Segment Start: Dataset excerpts
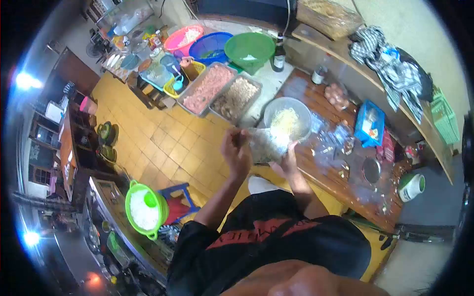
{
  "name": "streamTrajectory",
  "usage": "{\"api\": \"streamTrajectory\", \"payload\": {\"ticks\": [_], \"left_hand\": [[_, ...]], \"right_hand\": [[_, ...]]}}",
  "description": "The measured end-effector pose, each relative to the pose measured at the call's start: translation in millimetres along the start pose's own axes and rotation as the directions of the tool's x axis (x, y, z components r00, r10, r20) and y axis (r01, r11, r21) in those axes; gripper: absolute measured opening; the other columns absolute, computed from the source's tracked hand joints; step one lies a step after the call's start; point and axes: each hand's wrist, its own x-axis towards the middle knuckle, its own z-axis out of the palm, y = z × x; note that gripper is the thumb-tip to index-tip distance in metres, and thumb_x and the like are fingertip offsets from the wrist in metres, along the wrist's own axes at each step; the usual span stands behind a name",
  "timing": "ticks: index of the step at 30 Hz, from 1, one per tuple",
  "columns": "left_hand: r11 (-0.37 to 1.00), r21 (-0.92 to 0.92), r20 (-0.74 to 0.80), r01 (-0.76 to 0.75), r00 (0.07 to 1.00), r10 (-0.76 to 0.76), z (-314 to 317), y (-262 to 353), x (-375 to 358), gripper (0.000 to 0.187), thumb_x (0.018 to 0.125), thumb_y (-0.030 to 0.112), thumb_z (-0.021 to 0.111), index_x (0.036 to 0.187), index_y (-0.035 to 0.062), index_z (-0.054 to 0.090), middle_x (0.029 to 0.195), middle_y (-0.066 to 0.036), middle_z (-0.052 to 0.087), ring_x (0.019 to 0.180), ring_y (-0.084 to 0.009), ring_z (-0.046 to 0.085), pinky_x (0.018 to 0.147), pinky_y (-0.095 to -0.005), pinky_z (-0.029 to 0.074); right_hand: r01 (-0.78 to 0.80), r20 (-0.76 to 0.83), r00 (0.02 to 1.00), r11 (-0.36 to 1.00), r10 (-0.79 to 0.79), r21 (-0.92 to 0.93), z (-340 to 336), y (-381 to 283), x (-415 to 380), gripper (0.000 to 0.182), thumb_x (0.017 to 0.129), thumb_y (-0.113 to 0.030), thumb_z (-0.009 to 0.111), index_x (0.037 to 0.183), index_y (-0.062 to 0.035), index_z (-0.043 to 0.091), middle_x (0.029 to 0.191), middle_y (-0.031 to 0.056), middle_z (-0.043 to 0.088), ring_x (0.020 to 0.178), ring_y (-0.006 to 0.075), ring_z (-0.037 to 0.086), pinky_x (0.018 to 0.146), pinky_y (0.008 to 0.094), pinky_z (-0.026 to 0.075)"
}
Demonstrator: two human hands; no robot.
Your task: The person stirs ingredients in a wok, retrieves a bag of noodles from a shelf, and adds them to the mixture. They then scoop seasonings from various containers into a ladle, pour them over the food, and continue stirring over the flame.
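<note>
In front of my chest I hold what looks like a clear plastic bag [264, 146], stretched between both hands. My left hand [236, 152] is closed at its left edge, fingers bent. On the other side, my right hand [289, 165] grips the lower right edge, its fingers partly washed out by glare. Just beyond the bag a translucent bowl [305, 117] stands on the wooden table, with pale yellow shreds [286, 120] in it. Whether the bag holds anything is hard to make out.
Left of the bowl are trays of pink ground meat [212, 89] and of brownish crumbly food [236, 101]. Behind them stand pink, blue and green [250, 47] baskets and a dark bottle [279, 56]. Plastic bags and a blue basket [369, 123] lie rightward. A green colander [146, 209] stands lower left.
</note>
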Motion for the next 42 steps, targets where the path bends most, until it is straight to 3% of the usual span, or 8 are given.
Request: {"api": "streamTrajectory", "payload": {"ticks": [7, 14, 21, 28, 35, 37, 39, 42], "left_hand": [[0.981, 0.193, 0.027, -0.021, 1.0, 0.017, 40, -98, 201, 0.02, 0.094, 0.016, 0.056, 0.106, 0.0, 0.056, 0.079, 0.0, 0.054, 0.073, -0.0078, 0.048, 0.064, -0.0214, 0.039], [0.982, -0.07, 0.056, 0.176, 0.984, -0.172, 9, -128, 300, 0.039, 0.093, 0.014, 0.056, 0.127, 0.0001, 0.041, 0.115, -0.011, 0.055, 0.108, -0.0179, 0.052, 0.091, -0.0294, 0.042], [0.876, -0.058, 0.166, 0.479, 0.87, -0.465, -47, -180, 319, 0.037, 0.092, 0.014, 0.057, 0.124, 0.0017, 0.043, 0.112, -0.01, 0.056, 0.099, -0.0143, 0.058, 0.076, -0.0238, 0.047], [0.837, 0.044, 0.159, 0.545, 0.823, -0.545, -97, -251, 313, 0.025, 0.09, 0.014, 0.059, 0.111, 0.0019, 0.055, 0.093, -0.003, 0.06, 0.073, -0.0092, 0.055, 0.063, -0.0228, 0.047], [0.792, 0.039, 0.182, 0.609, 0.775, -0.605, -154, -274, 309, 0.02, 0.09, 0.013, 0.059, 0.108, 0.0033, 0.056, 0.088, -0.003, 0.058, 0.075, -0.008, 0.052, 0.066, -0.0215, 0.045], [0.84, 0.138, 0.169, 0.524, 0.823, -0.541, -187, -298, 305, 0.022, 0.09, 0.016, 0.06, 0.105, 0.0018, 0.059, 0.099, -0.005, 0.058, 0.085, -0.0119, 0.055, 0.066, -0.0264, 0.048], [0.844, 0.272, 0.136, 0.462, 0.85, -0.509, -223, -324, 297, 0.027, 0.09, 0.018, 0.061, 0.111, 0.0023, 0.055, 0.099, -0.005, 0.058, 0.085, -0.0126, 0.055, 0.066, -0.0269, 0.048], [0.786, 0.359, 0.025, 0.504, 0.836, -0.548, -249, -369, 269, 0.039, 0.089, 0.018, 0.062, 0.121, 0.0025, 0.047, 0.098, -0.008, 0.058, 0.085, -0.017, 0.056, 0.071, -0.0297, 0.048]], "right_hand": [[0.019, 0.101, 0.995, 0.912, 0.025, -0.41, 37, 6, 195, 0.041, 0.085, -0.011, 0.063, 0.123, -0.009, 0.048, 0.113, 0.012, 0.057, 0.093, 0.0233, 0.062, 0.059, 0.0349, 0.054], [-0.014, -0.283, 0.956, 0.979, 0.072, 0.202, 71, -23, 410, 0.018, 0.089, -0.013, 0.059, 0.106, -0.0066, 0.056, 0.097, 0.0066, 0.057, 0.071, 0.0118, 0.053, 0.052, 0.0237, 0.046], [-0.3, 0.205, 0.954, 0.68, 0.22, 0.669, 40, -45, 486, 0.032, 0.095, -0.009, 0.047, 0.124, -0.0022, 0.038, 0.101, 0.0158, 0.05, 0.066, 0.0105, 0.053, 0.049, 0.0142, 0.05], [0.073, -0.264, 0.964, 0.971, -0.01, 0.229, -6, -72, 365, 0.037, 0.092, -0.021, 0.047, 0.121, 0.0009, 0.043, 0.11, 0.0191, 0.055, 0.097, 0.0273, 0.06, 0.066, 0.0317, 0.059], [0.338, -0.687, 0.475, 0.835, -0.55, -0.434, -59, -100, 259, 0.05, 0.085, -0.031, 0.055, 0.128, -0.0096, 0.041, 0.123, 0.0117, 0.048, 0.108, 0.0321, 0.048, 0.093, 0.055, 0.041], [0.137, -0.683, 0.295, 0.737, -0.668, -0.662, -121, -109, 257, 0.065, 0.083, -0.03, 0.06, 0.136, -0.0059, 0.032, 0.13, 0.0165, 0.044, 0.115, 0.0384, 0.044, 0.097, 0.0544, 0.038], [-0.76, -0.002, -0.141, 0.11, -0.99, -0.64, -183, -106, 264, 0.069, 0.079, -0.026, 0.067, 0.135, -0.0012, 0.034, 0.134, 0.021, 0.041, 0.12, 0.0426, 0.04, 0.099, 0.0503, 0.036], [-0.483, 0.471, 0.241, -0.526, -0.848, -0.7, -36, -58, 329, 0.059, 0.077, -0.019, 0.07, 0.125, 0.0011, 0.043, 0.133, 0.0244, 0.041, 0.123, 0.0436, 0.038, 0.101, 0.0485, 0.034]]}}
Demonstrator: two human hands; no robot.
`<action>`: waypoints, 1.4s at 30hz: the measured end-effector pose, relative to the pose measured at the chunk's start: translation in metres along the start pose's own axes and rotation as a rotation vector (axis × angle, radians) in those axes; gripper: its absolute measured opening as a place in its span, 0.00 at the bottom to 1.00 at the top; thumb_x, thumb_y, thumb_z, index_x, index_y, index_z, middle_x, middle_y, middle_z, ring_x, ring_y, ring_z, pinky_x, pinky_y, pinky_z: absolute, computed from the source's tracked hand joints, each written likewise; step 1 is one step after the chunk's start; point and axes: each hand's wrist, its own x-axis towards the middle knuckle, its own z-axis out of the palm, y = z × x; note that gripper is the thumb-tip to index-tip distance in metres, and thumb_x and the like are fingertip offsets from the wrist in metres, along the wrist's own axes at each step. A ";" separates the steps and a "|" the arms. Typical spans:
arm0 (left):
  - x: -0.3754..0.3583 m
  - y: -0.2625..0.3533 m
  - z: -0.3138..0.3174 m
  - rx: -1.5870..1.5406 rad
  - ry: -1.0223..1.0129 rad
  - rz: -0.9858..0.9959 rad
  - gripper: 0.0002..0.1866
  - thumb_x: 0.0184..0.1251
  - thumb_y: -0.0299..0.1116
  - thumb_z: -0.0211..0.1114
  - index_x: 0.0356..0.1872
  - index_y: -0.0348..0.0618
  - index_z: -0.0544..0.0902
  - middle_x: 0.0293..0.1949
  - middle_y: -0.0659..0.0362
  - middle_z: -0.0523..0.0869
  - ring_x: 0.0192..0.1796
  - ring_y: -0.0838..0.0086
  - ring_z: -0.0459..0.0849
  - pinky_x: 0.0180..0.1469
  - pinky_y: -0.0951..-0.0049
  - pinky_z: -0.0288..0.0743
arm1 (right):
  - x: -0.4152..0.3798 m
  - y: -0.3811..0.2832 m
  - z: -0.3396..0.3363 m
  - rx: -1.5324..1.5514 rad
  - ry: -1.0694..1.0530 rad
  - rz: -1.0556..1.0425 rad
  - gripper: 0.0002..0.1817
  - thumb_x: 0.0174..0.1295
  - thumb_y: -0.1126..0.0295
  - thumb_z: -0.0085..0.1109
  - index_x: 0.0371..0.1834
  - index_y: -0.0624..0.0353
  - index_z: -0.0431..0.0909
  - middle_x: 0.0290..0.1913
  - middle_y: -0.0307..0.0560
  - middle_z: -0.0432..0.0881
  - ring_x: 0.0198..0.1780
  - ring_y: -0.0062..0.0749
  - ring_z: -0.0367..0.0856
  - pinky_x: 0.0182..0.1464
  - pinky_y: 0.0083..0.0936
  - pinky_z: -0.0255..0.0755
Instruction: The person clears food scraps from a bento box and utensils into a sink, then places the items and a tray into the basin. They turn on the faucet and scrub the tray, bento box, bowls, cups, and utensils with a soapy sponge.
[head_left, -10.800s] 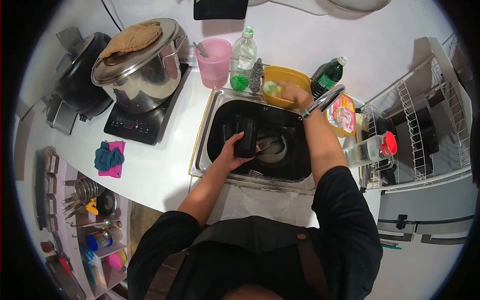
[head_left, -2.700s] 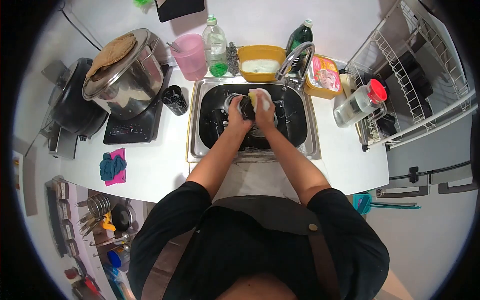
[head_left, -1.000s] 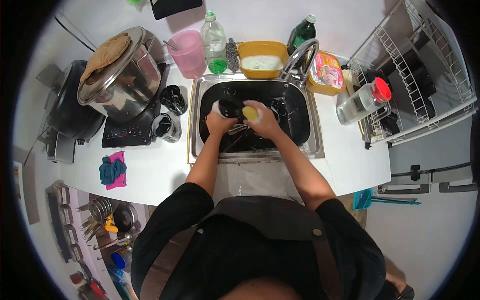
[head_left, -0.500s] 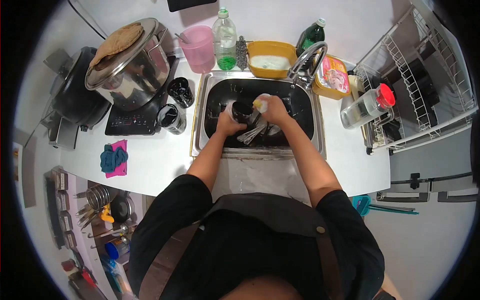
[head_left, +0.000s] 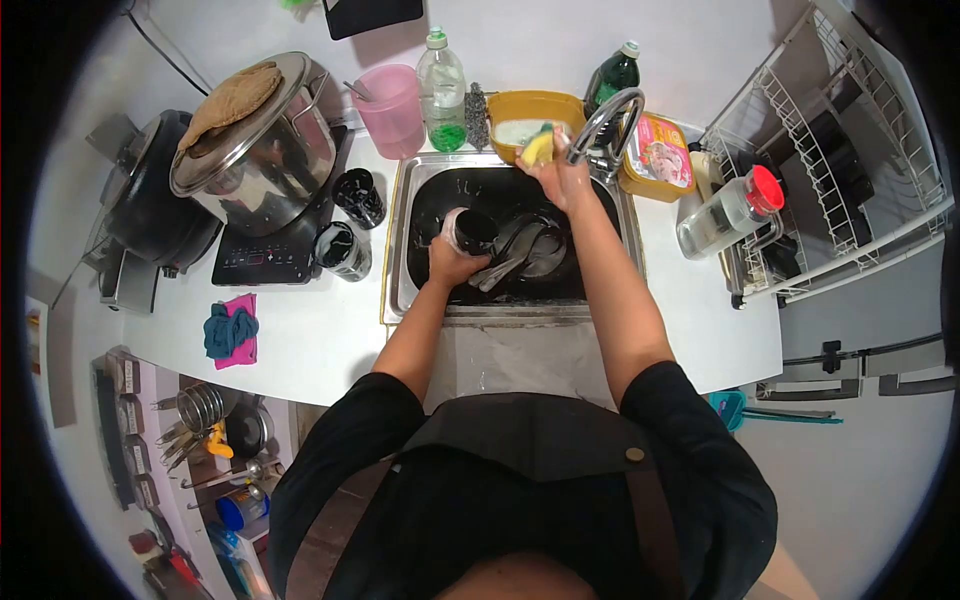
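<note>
My left hand (head_left: 455,260) is closed around a black cup (head_left: 475,232), tilted over the sink (head_left: 430,200) with its dark mouth facing up and right. In my right hand (head_left: 562,178) is a yellow and green sponge (head_left: 540,148), raised at the front rim of the yellow tub (head_left: 510,103), which holds whitish soapy liquid. Several wet metal utensils, among them a ladle (head_left: 546,252), lie in the black basin below. The faucet (head_left: 612,115) arches just right of my right hand. Two wet, soapy dark cups (head_left: 360,198) stand on the counter left of the sink.
A large steel pot (head_left: 265,160) on an induction cooker, a pink pitcher (head_left: 388,115) and a clear soap bottle (head_left: 442,92) stand to the left and back. At right are a lidded ice-cream tub (head_left: 658,155), a red-capped glass jar (head_left: 730,215) and a white dish rack (head_left: 850,240).
My right hand has moved up and away from the cup, carrying the sponge to the yellow tub. My left hand still holds the cup over the basin.
</note>
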 end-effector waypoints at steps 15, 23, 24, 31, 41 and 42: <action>0.037 0.023 -0.012 -0.844 0.274 -0.002 0.25 0.38 0.22 0.72 0.43 0.39 0.74 0.36 0.59 0.80 0.38 0.73 0.81 0.43 0.73 0.76 | -0.061 0.093 0.018 -1.138 -0.343 -0.116 0.50 0.29 0.65 0.73 0.62 0.63 0.58 0.48 0.53 0.75 0.53 0.42 0.74 0.55 0.31 0.67; 0.059 0.063 0.011 -0.781 0.722 -0.216 0.30 0.36 0.20 0.74 0.46 0.37 0.70 0.40 0.57 0.79 0.39 0.73 0.79 0.44 0.73 0.74 | -0.070 0.100 0.011 -1.659 0.034 -0.338 0.45 0.29 0.58 0.72 0.55 0.60 0.63 0.44 0.56 0.77 0.45 0.54 0.77 0.48 0.42 0.70; 0.061 0.059 0.007 -0.849 0.621 -0.228 0.30 0.36 0.20 0.73 0.46 0.37 0.70 0.40 0.57 0.79 0.39 0.74 0.79 0.44 0.73 0.74 | -0.072 0.090 0.015 -1.710 0.053 -0.299 0.44 0.30 0.58 0.72 0.55 0.60 0.63 0.44 0.56 0.78 0.45 0.54 0.77 0.47 0.43 0.70; 0.061 0.068 0.036 -0.979 0.737 0.087 0.17 0.39 0.18 0.70 0.34 0.38 0.77 0.33 0.59 0.81 0.33 0.75 0.79 0.37 0.74 0.75 | -0.082 0.052 0.006 -1.836 0.041 -0.341 0.38 0.32 0.65 0.71 0.52 0.62 0.65 0.44 0.55 0.76 0.45 0.53 0.77 0.46 0.40 0.72; 0.058 0.025 0.022 -1.464 0.521 -0.892 0.21 0.44 0.31 0.69 0.41 0.34 0.76 0.35 0.55 0.81 0.36 0.65 0.83 0.39 0.64 0.79 | -0.116 0.010 0.002 -2.324 -0.039 0.274 0.31 0.32 0.66 0.71 0.45 0.57 0.69 0.44 0.52 0.77 0.45 0.43 0.79 0.44 0.40 0.73; 0.061 -0.010 0.024 -1.418 0.375 -0.822 0.21 0.48 0.37 0.66 0.43 0.38 0.76 0.37 0.52 0.81 0.36 0.61 0.83 0.40 0.59 0.80 | -0.119 0.006 -0.002 -2.369 -0.042 0.342 0.31 0.32 0.67 0.71 0.44 0.56 0.69 0.45 0.51 0.77 0.46 0.41 0.79 0.45 0.40 0.73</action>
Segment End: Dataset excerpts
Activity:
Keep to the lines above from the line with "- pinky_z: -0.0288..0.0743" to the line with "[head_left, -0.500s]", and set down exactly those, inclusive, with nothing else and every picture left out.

Completed task:
  - pinky_z: -0.0288..0.0743
arm1 (right):
  - x: -0.4152..0.3798 m
  - y: -0.3811..0.2832 m
  - z: -0.3396..0.3363 m
  - rx: -1.5324..1.5514 rad
  - ry: -1.0694..1.0530 rad
  - rz: -1.0556..1.0425 rad
  - gripper: 0.0002..0.1817
  - thumb_x: 0.0174..0.1295
  - thumb_y: -0.1126..0.0295
  - thumb_z: -0.0085..0.1109
  - index_x: 0.0371..0.1834
  - index_y: -0.0624..0.0353
  - index_z: -0.0431..0.0909
  - middle_x: 0.0290..0.1913
  - middle_y: -0.0307..0.0560
  - middle_z: -0.0432..0.0881
  - ring_x: 0.0198..0.1780
  - ring_y: -0.0062..0.0749
  - ring_z: -0.0367..0.0856
  - pinky_x: 0.0182..0.1464
  - pinky_y: 0.0083..0.0936
  - pinky_z: -0.0255..0.0755
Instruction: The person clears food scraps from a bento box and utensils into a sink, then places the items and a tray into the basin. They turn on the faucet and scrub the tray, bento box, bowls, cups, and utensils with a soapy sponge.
[head_left, -10.800s] 
[head_left, -2.700s] 
[head_left, -1.000s] 
[head_left, -0.500s] 

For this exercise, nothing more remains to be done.